» **Problem to solve**: Below are some entries. Count how many of their lines include "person", then give that number only.

» **Excerpted data**:

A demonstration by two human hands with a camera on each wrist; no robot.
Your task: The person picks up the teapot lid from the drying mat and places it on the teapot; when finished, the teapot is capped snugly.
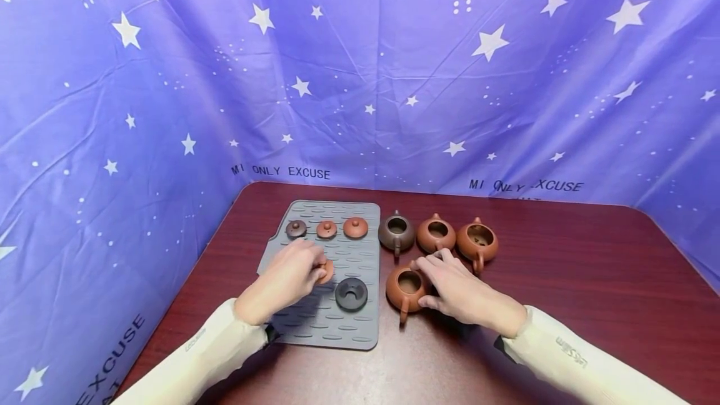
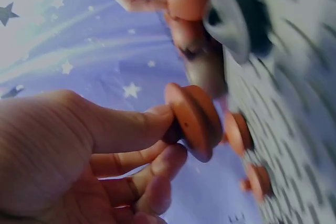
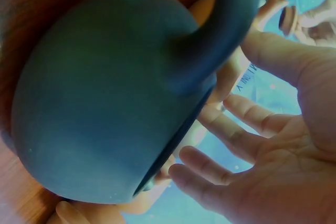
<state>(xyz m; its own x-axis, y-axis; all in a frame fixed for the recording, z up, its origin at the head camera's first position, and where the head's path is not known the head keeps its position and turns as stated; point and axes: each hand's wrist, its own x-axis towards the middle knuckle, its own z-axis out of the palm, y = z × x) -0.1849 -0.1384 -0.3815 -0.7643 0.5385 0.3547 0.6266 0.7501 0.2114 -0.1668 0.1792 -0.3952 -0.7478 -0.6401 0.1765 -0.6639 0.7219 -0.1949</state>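
Note:
My left hand (image 1: 289,277) pinches a small orange-brown teapot lid (image 2: 197,121) between thumb and fingers, above the grey mat. Around the right side of an open orange-brown teapot (image 1: 400,295) curves my right hand (image 1: 458,289), thumb near the handle side and fingers along the far side. That pot stands on the table just right of the mat. Close under the right wrist is a dark teapot (image 3: 105,93), mostly hidden in the head view. A dark grey, round, lid-like piece (image 1: 351,294) lies on the mat beside my left hand.
The grey ridged mat (image 1: 337,336) bears a dark brown lid (image 1: 295,229) and two orange lids (image 1: 355,227) at its far end. Behind the held pot stand a dark brown teapot (image 1: 388,239) and two orange-brown teapots (image 1: 464,245), all lidless. A starry purple cloth (image 1: 365,80) hangs behind the table.

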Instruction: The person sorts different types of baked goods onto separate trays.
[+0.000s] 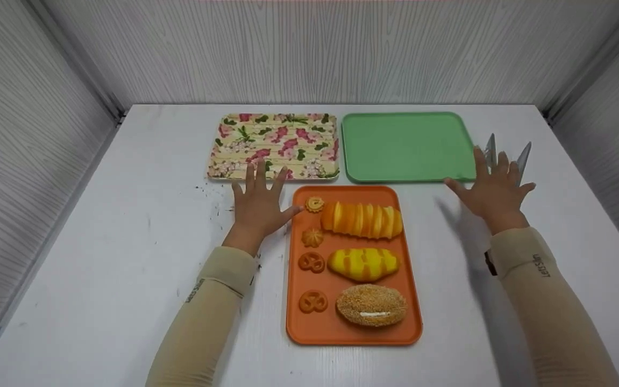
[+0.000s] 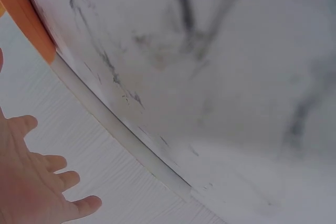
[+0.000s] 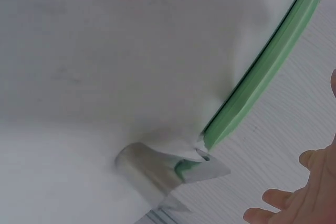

» **Solved problem**: 2